Devers struck out swinging at three pitches from rookie Taj Bradley in his first at-bat at Tampa Bay on Tuesday and came back to the dugout angry about his lack of patience at the plate.
The third pitch was well above the strike zone and Devers swung through it.
“Too anxious. I was mad at myself. I was swinging at bad pitches,” Devers said in an interview conducted in English. “The Rays were pitching me different, more off-speed, and I had to adjust.”
In the three games since, Devers has walked twice, homered twice, and hit three line drives that were caught.
“He’s been slowing down, taking pitches. That’s what he needs to do,” manager Alex Cora said. “Obviously our offense is around him. [We] try to put pressure on [the opposition] when he comes up with men on.
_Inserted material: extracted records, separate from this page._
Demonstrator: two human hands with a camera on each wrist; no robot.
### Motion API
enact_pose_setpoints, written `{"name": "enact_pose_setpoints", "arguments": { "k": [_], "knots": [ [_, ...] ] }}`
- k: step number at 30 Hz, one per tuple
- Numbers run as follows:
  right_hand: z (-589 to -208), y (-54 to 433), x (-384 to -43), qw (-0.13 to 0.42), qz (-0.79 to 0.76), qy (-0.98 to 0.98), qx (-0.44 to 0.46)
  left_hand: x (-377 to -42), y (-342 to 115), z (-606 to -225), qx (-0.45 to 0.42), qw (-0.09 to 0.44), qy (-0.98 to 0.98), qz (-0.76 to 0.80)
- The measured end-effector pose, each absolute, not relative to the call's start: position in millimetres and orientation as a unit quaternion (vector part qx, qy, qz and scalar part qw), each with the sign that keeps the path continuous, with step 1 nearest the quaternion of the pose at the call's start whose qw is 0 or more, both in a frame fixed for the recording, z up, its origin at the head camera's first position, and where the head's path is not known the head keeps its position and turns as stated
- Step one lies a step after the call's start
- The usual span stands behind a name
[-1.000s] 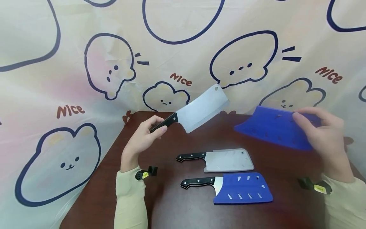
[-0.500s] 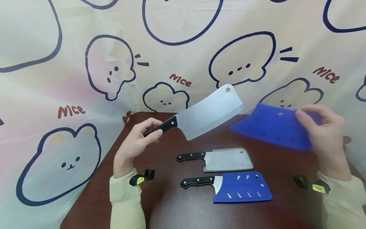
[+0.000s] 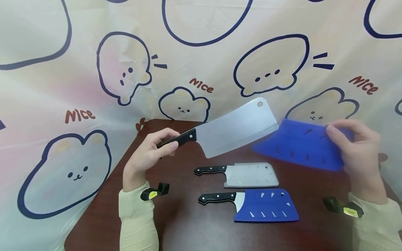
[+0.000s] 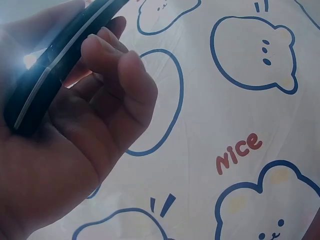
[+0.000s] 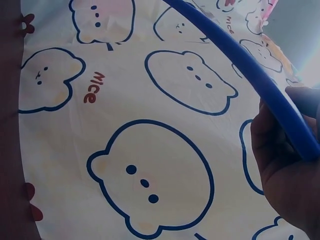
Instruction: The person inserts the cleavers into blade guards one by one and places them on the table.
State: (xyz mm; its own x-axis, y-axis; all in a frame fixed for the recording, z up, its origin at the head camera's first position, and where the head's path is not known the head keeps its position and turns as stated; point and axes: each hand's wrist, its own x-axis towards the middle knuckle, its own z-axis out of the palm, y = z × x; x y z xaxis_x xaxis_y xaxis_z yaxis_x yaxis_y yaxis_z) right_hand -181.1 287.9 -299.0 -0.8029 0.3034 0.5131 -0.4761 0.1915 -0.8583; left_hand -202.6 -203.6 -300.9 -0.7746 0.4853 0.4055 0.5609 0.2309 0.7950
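My left hand (image 3: 154,148) grips the black handle (image 3: 185,137) of a cleaver (image 3: 237,129) held above the table, its bare blade slanting up to the right. In the left wrist view, curled fingers (image 4: 135,85) lie beside that handle (image 4: 45,75). Between thumb and fingers, my right hand (image 3: 359,150) pinches a blue blade cover (image 3: 301,144) with slots in it. The blade's far corner meets the cover's upper left edge in the head view; whether they touch, I cannot tell. Edge-on, the cover (image 5: 250,75) runs up from the right hand (image 5: 290,170) in the right wrist view.
Two more cleavers lie on the dark brown table (image 3: 103,209), handles to the left. One wears a translucent white cover (image 3: 252,175); the nearer one has a blue cover (image 3: 268,206). Behind the table hangs a cloth backdrop (image 3: 213,69) with cartoon drawings.
The bare cleaver has moved right and tilted flatter, so its tip is now at the blue cover. My left forearm has shifted slightly left. The right hand has barely moved, still pinching the cover.
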Motion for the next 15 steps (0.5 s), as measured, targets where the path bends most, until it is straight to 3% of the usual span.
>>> {"name": "enact_pose_setpoints", "arguments": {
  "k": [8, 15],
  "knots": [
    [-301.7, 289.0, -182.5, 0.308, 0.652, -0.678, 0.142, -204.0, -202.3, -299.9, -0.358, 0.012, -0.767, -0.532],
    [-300.7, 288.7, -180.7, 0.309, 0.639, -0.696, 0.110, -205.1, -202.8, -300.9, -0.359, 0.024, -0.765, -0.533]
  ]
}}
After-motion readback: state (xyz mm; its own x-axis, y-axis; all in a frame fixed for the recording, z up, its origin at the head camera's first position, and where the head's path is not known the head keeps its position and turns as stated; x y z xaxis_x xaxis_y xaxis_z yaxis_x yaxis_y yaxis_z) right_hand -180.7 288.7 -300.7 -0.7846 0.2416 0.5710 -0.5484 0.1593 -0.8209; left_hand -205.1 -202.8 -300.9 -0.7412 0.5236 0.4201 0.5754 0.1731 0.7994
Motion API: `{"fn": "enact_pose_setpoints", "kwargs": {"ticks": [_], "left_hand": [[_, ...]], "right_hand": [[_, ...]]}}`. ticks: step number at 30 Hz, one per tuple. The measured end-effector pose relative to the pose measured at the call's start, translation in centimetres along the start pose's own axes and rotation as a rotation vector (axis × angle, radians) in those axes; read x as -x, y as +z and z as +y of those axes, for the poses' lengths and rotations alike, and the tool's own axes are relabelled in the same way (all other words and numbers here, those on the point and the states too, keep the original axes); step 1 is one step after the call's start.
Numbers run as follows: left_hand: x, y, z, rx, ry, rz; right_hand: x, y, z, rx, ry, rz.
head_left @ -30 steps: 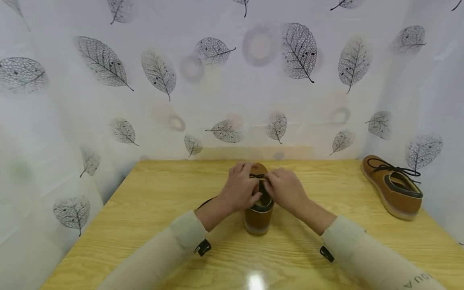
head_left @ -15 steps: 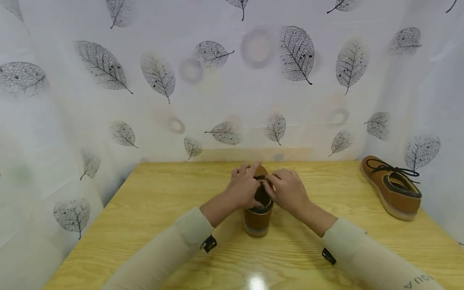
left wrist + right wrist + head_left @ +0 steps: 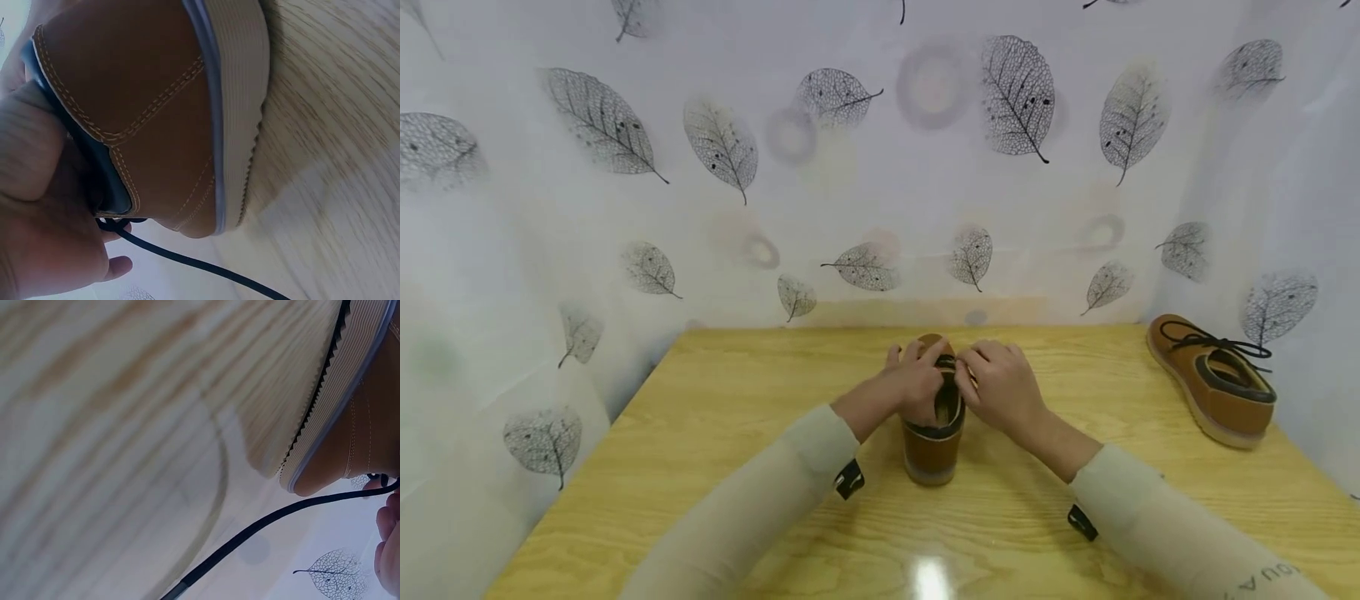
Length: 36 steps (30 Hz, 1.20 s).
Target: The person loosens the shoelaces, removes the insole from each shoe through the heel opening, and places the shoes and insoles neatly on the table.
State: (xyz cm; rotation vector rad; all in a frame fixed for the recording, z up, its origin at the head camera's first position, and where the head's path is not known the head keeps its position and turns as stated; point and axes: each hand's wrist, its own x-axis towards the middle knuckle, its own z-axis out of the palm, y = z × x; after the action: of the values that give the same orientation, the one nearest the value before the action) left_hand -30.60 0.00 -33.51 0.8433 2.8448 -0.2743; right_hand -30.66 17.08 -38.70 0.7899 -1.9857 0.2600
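Being stood upright mid-surface (image 3: 737,392), the shoe (image 3: 931,457) is being steadied by the L hand (image 3: 912,386) (fingers wide, thumb inside), prob. to free the R hand (image 3: 1002,387), by whose fingers its R edge is being pinched, exact hold unclear. Vs. prev. frame, R hand is being shifted slightly right.
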Motion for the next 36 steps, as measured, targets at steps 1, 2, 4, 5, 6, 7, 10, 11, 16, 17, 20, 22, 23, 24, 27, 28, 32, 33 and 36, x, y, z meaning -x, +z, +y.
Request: {"fn": "enact_pose_setpoints", "kwargs": {"ticks": [1, 2, 4, 5, 6, 7, 10, 11, 16, 17, 20, 22, 23, 24, 27, 28, 32, 33, 36], "left_hand": [[0.0, -0.1, 0.1, -0.007, 0.002, -0.015], [-0.1, -0.2, 0.1, -0.015, 0.002, -0.029], [-0.1, -0.4, 0.2, -0.027, 0.0, -0.058], [-0.1, -0.4, 0.3, -0.036, -0.002, -0.07], [-0.2, -0.5, 0.3, -0.04, -0.005, -0.086], [-0.2, -0.5, 0.4, -0.047, -0.006, -0.097], [-0.3, -0.6, 0.4, -0.071, -0.01, -0.126], [-0.3, -0.6, 0.5, -0.078, -0.011, -0.137], [-0.4, -0.5, 0.7, -0.112, -0.019, -0.187], [-0.7, -0.3, 0.7, -0.115, -0.023, -0.205], [-1.5, 0.2, 0.9, -0.125, -0.028, -0.269], [-2.0, 0.6, 1.0, -0.126, -0.033, -0.301], [-2.2, 0.7, 1.0, -0.131, -0.035, -0.318], [-2.2, 0.8, 1.1, -0.135, -0.037, -0.327], [-1.9, 0.3, 1.6, -0.147, -0.05, -0.333], [-1.7, 0.1, 1.9, -0.155, -0.053, -0.335], [-0.9, -0.6, 2.8, -0.219, -0.059, -0.34], [-0.7, -0.7, 3.0, -0.235, -0.061, -0.338], [-0.3, -0.8, 3.5, -0.275, -0.066, -0.339]], "right_hand": [[0.0, 0.0, 0.0, -0.002, 0.009, 0.001], [0.0, 0.0, 0.1, -0.004, 0.014, 0.001], [0.0, -0.1, 0.1, -0.006, 0.013, -0.004], [0.0, -0.1, 0.1, -0.005, 0.011, -0.006], [0.1, -0.1, 0.1, -0.006, 0.01, -0.009], [0.0, -0.1, 0.1, -0.003, 0.009, -0.01], [0.0, -0.3, 0.2, 0.005, 0.003, -0.012], [0.0, -0.3, 0.2, 0.009, 0.001, -0.013], [0.1, -0.3, 0.2, 0.026, -0.002, -0.024], [0.1, -0.3, 0.3, 0.026, 0.001, -0.026], [0.2, -0.3, 0.4, 0.024, 0.004, -0.026], [0.3, -0.2, 0.5, 0.028, 0.004, -0.022], [0.3, -0.1, 0.5, 0.028, 0.005, -0.022], [0.3, -0.1, 0.5, 0.029, 0.004, -0.022], [0.1, -0.2, 0.6, 0.035, 0.007, -0.033], [0.1, -0.2, 0.7, 0.038, 0.007, -0.037], [0.2, -0.3, 0.7, 0.038, 0.0, -0.032], [0.2, -0.3, 0.7, 0.039, -0.001, -0.027], [0.4, -0.4, 0.7, 0.033, -0.001, -0.022]]}}
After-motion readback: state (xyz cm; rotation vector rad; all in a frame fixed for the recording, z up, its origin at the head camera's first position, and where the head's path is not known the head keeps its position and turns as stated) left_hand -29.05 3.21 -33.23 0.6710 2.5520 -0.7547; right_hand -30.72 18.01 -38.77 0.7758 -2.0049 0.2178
“At the same time, when he’s the guy, you have to be patient. Take a walk and keep the line moving. Hopefully the rest of the guys start swinging the bat.”
Devers joined David Ortiz (2006), Hit Dog Mo Vaughn (1995), Fred Lynn (1979), Carl Yastrzemski (1974), and Vern Stephens (1949) as the only Sox players with six or more home runs in the first 14 games of a season.
That’s outstanding company, but the home runs don’t tell the whole story. For the season, Devers’s exit velocity, percentage of hard-hit balls, and percentage of balls hit on the barrel of the bat are all in the top eight percent of the league.
He’s hitting .283 with a 1.012 OPS and isn’t remotely satisfied.
“I still have to improve,” Devers said. “I can do a lot better than what I am doing now.”
As other teams game-plan against the Red Sox, Devers is the main target. Cora switched the lineup Friday, moving Devers from second to fourth in hopes of creating more opportunities.
“Slowly but surely, he’s understanding who he is,” Cora said.
On most nights, he’s the best hitter on the field. In a 2-2 game, Devers came to the plate with one out in the fifth inning facing righthander Jimmy Herget. The first pitch was a breaking ball down, but over the plate. Devers was waiting and lined it beyond the Pesky Pole.
The Sox had a lead they held, and what should be an eventful weekend homestand got off to a good start.
“It was a good swing,” Devers said. “I need to keep it up.”